Requirement: Each line in the data holding "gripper" should be listed.

[Start of section]

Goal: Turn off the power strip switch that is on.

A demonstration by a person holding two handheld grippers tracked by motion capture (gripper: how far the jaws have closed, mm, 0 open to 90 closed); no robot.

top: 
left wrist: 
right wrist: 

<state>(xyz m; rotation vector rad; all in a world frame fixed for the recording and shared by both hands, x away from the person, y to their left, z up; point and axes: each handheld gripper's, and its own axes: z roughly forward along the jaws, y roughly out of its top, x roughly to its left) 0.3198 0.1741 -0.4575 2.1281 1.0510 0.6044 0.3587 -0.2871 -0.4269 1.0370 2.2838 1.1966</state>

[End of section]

Response to the exercise:
A demonstration by a person holding two handheld grippers tracked by motion capture (gripper: how far the jaws have closed, mm, 0 open to 90 closed); no robot.
<state>(xyz m; rotation vector rad; all in a world frame fixed for the recording and shared by both hands, x away from the person, y to their left, z up; point and axes: each handheld gripper's, and its own axes: z roughly forward along the jaws, y roughly out of its top, x roughly to its left) 0.3198 0.1741 -0.4575 2.1281 1.0510 0.6044 0.3587 -0.2871 -0.4269 1.0370 2.2838 1.1966</state>

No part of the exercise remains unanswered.